US private sector adds more jobs than expected in May
Private sector employment in the US rose more than expected in May, according to data from ADP on Thursday.
Employment increased by 278,000 from April, versus expectations for a 170,000 jump.
Small businesses with fewer than 50 employees added 235,000 jobs, while medium businesses with between 50 and 499 employees added 140,000. Large businesses with more than 500 employees shed 106,000 jobs.
The service sector created 168,000 jobs, while the goods-producing sector saw a 110,000 increase.
The figures also showed that job changers saw a 12.1% increase in pay, down a full percentage point from April. For job stayers, the increase was 6.5% in May, down from 6.7%.
Nela Richardson, chief economist at ADP, said: "This is the second month we've seen a full percentage point decline in pay growth for job changers.
"Pay growth is slowing substantially, and wage-driven inflation may be less of a concern for the economy despite robust hiring."
Ian Shepherdson, chief economist at Pantheon Macroeconomics, noted that this is the second straight upside surprise from ADP, but said it does not necessarily signal a strong official number for tomorrow's non-farm payrolls.
"Since ADP introduced new methodology last August, its private payroll estimate has undershot the official numbers by a total of 319K, for reasons which are not clear. The strong-looking May number, then, could just represent a partial catch-up. But we could have said the same thing about the April reading - initially 296K, now 291K - which was then followed by an upside surprise in the payroll data.
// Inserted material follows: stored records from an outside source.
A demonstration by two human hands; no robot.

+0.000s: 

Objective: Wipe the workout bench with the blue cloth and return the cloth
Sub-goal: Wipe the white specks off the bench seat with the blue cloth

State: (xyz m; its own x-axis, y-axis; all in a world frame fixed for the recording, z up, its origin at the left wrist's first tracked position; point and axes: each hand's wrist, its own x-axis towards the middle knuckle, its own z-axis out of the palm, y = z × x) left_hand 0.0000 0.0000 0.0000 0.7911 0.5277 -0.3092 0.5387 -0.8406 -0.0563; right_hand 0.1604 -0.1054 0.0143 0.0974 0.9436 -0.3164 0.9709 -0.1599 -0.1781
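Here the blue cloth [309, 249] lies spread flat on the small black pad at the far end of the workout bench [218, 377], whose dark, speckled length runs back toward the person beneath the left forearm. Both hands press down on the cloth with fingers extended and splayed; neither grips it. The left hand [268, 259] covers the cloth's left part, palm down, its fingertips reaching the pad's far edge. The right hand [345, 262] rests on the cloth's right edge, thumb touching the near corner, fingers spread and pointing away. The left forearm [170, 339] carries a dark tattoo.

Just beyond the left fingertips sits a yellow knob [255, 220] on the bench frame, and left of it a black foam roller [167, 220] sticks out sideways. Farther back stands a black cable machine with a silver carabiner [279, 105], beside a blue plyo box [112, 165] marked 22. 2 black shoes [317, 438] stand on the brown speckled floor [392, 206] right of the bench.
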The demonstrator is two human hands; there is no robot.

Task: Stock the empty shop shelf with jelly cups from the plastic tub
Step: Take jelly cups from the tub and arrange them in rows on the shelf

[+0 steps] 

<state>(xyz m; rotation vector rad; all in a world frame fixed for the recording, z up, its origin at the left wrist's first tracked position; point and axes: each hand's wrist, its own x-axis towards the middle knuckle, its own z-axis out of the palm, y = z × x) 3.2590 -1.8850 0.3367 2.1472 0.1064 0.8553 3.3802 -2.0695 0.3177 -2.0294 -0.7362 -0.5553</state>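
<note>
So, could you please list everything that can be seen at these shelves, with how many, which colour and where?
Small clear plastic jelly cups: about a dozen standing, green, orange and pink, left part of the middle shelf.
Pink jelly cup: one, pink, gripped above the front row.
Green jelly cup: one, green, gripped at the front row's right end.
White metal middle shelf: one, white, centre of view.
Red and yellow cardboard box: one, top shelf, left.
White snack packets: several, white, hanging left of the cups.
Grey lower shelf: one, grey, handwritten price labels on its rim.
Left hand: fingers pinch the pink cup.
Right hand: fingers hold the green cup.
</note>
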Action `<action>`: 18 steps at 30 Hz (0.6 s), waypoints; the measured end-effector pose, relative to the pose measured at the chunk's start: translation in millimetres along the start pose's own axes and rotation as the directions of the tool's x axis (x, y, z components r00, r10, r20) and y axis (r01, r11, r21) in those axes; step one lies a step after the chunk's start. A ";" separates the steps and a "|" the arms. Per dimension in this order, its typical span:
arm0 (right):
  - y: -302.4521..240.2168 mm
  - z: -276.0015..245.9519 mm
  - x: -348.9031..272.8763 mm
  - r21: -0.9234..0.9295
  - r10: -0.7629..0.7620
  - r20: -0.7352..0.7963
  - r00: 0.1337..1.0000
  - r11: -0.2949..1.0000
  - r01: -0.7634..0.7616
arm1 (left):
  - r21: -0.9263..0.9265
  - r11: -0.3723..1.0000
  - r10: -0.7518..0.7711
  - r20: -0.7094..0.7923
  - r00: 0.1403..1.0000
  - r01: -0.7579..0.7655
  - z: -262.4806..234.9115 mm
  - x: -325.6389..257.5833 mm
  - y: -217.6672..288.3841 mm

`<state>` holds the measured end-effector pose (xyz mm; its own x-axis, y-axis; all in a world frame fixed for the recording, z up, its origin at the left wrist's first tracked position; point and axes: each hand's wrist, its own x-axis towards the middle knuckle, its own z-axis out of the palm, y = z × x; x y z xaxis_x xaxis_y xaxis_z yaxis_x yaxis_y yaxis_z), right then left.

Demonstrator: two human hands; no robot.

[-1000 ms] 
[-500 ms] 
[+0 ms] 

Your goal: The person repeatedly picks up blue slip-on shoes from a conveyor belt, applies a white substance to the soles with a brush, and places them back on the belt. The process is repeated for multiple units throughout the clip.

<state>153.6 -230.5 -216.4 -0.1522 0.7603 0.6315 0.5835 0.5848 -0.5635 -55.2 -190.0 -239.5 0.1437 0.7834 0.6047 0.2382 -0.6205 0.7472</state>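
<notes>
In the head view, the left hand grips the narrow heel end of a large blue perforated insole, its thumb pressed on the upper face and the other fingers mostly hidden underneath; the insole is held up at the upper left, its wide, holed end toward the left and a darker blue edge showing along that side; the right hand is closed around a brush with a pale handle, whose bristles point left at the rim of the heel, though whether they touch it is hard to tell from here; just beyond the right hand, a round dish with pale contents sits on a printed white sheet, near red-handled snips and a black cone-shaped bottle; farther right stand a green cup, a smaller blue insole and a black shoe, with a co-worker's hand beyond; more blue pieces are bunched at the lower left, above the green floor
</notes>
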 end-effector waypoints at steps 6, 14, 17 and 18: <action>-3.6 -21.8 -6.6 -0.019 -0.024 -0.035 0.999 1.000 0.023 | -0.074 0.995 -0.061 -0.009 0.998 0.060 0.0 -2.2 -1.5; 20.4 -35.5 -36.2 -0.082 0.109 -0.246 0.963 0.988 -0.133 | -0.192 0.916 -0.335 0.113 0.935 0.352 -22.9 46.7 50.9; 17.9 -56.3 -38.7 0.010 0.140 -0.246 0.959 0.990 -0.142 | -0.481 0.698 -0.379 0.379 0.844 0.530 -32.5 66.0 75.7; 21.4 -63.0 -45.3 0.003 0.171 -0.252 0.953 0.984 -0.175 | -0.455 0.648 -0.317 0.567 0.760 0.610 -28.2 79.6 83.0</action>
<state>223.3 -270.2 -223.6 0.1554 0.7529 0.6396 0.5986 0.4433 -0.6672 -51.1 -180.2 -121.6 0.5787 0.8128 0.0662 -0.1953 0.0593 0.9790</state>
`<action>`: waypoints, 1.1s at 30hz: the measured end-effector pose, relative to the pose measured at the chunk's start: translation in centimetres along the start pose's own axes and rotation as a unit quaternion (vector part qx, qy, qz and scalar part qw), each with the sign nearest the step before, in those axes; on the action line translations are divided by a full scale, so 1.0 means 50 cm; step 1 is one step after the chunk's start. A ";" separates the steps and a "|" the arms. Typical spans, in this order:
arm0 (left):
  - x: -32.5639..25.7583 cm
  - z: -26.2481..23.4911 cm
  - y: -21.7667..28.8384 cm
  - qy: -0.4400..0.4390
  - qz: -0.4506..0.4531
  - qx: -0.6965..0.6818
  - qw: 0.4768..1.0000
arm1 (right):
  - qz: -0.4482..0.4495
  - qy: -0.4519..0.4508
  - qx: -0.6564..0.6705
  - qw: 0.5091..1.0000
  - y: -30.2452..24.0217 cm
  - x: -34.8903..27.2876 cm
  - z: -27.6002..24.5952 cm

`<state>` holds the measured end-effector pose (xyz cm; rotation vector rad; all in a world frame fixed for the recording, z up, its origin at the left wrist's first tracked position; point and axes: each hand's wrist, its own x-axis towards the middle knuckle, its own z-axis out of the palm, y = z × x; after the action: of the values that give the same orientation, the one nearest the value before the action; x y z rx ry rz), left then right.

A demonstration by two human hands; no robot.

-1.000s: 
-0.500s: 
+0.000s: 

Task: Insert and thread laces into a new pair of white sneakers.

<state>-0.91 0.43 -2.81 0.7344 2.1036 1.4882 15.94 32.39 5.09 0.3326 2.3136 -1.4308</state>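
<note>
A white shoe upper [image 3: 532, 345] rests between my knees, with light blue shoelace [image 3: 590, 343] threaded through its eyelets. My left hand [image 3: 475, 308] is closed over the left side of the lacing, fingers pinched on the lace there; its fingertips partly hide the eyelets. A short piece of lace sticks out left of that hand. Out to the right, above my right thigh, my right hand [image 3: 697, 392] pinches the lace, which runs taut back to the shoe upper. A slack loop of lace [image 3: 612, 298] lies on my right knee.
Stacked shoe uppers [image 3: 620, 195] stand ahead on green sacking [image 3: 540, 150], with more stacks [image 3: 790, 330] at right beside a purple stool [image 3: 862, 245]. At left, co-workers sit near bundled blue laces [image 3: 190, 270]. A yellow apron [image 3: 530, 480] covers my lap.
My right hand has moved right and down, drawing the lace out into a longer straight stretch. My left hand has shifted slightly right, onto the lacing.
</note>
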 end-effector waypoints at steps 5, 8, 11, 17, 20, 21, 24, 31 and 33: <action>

"All we can say with confidence is that the Homebase numbers and the NFIB hiring intentions index both point to private payrolls nearer 100K than 200K, and we’ll also note that over the past couple of years, significant upside payroll surprises in payrolls have always been followed by much lower numbers. We’re sticking with our 125K estimate for headline May payrolls, but remember that the official margin of error in the print is about +/-130K, so deviations from consensus big enough to move markets often are not statistically significant."